FinOps: Managing Cloud Costs

devops cloud

Cloud costs are out of control. What started as “pay for what you use” has become “pay for what you forgot to shut down.” FinOps brings financial accountability to cloud operations. Here’s how.

The Problem

Month 1: $5,000 (development phase)
Month 6: $25,000 (growing usage)
Month 12: $75,000 (what happened?!)

Cloud spending grows fast because:

What is FinOps?

FinOps (Financial Operations) is a cultural practice that combines:

Traditional: "Here's your cloud bill"
FinOps:      "Here's what you spent, why, and how to optimize"

The FinOps Framework

Inform

Visibility into spending:

Who is spending?
What are they spending on?
When does spending spike?
Why is this resource needed?

Optimize

Reduce waste and improve efficiency:

Right-size instances
Eliminate unused resources
Leverage discounts
Architecture improvements

Operate

Continuous improvement:

Set budgets and alerts
Charge back to teams
Automate policies
Regular reviews

Cost Visibility

Tagging Strategy

Essential tags for every resource:

# AWS resource tags
Tags:
  Environment: production
  Team: platform
  Owner: alice@company.com
  Project: user-service
  CostCenter: engineering

Enforce tagging:

# Terraform example
resource "aws_instance" "web" {
  # ... configuration ...
  
  tags = {
    Environment = var.environment
    Team        = var.team
    Owner       = var.owner
    Project     = var.project
    CostCenter  = var.cost_center
  }
  
  lifecycle {
    # Prevent creation without tags
    precondition {
      condition     = length(var.team) > 0
      error_message = "Team tag is required."
    }
  }
}

Cost Allocation

Break down spending by:

DimensionQuestions Answered
ServiceWhat AWS services cost most?
TeamWhich team spends most?
EnvironmentProd vs. dev vs. staging?
ApplicationWhich app is expensive?

Dashboards

Real-time cost visibility:

┌─────────────────────────────────────────┐
│  Monthly Cloud Spend                    │
│  ████████████████████░░░ $68,420 / $80K │
├─────────────────────────────────────────┤
│  By Team:                               │
│  Platform    ████████  $35,000          │
│  Data        ████      $18,000          │
│  Frontend    ███       $10,000          │
│  Other       ██        $5,420           │
└─────────────────────────────────────────┘

Common Waste Patterns

Unused Resources

# Find unattached EBS volumes
aws ec2 describe-volumes \
  --filters "Name=status,Values=available" \
  --query "Volumes[*].{ID:VolumeId,Size:Size}"
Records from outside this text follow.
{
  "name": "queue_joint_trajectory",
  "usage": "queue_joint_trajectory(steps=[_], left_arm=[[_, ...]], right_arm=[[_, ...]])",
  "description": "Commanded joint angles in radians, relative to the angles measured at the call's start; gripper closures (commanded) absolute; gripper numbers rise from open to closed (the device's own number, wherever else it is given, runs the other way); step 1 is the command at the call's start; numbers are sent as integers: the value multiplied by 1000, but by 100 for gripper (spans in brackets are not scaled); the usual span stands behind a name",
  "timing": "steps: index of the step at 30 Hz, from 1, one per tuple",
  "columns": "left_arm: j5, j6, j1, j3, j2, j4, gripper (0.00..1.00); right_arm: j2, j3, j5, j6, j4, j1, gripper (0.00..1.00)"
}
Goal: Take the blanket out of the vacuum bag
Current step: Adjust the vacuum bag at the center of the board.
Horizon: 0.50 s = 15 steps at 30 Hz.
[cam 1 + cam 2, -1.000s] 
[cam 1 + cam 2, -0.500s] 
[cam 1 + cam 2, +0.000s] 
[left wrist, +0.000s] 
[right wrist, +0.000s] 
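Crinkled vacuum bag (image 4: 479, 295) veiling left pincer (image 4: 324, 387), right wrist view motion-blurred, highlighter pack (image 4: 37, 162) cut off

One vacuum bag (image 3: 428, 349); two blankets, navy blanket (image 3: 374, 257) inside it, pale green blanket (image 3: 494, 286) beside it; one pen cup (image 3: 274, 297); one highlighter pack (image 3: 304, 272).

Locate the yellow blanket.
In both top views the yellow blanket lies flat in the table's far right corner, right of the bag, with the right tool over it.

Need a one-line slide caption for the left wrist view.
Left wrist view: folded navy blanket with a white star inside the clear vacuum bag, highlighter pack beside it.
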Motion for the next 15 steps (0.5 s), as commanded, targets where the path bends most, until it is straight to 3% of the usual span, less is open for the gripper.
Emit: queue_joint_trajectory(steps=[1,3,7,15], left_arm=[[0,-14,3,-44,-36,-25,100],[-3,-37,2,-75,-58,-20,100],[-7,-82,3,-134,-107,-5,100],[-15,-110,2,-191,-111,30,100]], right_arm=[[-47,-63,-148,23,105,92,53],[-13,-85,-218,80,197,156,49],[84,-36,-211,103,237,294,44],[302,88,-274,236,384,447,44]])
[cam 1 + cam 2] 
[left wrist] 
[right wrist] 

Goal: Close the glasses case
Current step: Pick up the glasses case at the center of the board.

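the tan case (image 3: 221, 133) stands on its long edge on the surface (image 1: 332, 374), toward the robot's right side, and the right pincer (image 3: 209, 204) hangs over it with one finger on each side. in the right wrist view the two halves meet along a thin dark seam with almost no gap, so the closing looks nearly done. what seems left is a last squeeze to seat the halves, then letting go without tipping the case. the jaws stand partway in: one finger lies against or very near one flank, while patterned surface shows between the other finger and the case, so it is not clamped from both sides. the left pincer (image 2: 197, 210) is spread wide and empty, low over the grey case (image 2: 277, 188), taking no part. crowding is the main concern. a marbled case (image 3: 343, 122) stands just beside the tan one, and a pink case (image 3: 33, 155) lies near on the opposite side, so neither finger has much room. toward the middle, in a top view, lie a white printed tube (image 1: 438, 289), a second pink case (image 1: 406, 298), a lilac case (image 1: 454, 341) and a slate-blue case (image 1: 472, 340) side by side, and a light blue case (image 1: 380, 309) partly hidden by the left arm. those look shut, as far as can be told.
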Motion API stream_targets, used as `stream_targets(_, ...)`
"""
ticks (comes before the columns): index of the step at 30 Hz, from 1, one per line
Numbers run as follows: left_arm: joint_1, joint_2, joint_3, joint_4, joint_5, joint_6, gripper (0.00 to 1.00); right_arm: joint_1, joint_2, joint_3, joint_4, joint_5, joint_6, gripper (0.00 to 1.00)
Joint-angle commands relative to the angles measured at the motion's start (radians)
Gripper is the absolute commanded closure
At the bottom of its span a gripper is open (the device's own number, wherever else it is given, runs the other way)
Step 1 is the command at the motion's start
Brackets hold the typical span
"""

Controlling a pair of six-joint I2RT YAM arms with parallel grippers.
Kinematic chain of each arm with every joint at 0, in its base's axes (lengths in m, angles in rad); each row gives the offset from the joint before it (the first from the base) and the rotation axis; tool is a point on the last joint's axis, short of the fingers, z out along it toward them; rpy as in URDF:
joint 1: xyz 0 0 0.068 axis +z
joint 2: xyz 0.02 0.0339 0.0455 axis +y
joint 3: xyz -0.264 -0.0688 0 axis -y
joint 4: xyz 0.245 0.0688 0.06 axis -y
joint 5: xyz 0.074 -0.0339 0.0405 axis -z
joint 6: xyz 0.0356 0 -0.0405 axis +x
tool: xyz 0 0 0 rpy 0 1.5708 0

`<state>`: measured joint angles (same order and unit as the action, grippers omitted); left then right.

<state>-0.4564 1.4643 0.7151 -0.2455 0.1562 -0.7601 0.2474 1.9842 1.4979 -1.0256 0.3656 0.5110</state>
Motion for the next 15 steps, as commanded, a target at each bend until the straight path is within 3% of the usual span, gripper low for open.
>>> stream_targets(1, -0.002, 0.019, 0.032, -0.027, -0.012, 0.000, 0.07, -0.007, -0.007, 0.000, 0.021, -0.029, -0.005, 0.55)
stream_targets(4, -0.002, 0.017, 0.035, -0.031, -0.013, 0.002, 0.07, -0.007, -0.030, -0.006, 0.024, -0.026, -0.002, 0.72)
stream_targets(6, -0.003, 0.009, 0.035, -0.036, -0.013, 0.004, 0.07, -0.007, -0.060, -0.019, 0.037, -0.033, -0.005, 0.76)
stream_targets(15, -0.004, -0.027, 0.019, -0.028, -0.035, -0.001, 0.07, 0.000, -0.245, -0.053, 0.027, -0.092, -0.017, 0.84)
# Find idle load balancers
aws elbv2 describe-load-balancers \
  --query "LoadBalancers[?length(AvailabilityZones) == \`0\`]"

Oversized Instances

Analysis:
  Instance: m5.4xlarge (16 vCPU, 64 GB)
  CPU Avg: 8%
  Memory Avg: 15%
  
Recommendation:
  Downsize to: m5.xlarge (4 vCPU, 16 GB)
  Monthly savings: $280

Dev/Test Running 24/7

# Lambda to stop dev instances at night
import boto3

def stop_dev_instances(event, context):
    ec2 = boto3.client('ec2')
    
    # Find instances tagged as dev
    instances = ec2.describe_instances(
        Filters=[
            {'Name': 'tag:Environment', 'Values': ['development']},
            {'Name': 'instance-state-name', 'Values': ['running']}
        ]
    )
    
    for reservation in instances['Reservations']:
        for instance in reservation['Instances']:
            ec2.stop_instances(InstanceIds=[instance['InstanceId']])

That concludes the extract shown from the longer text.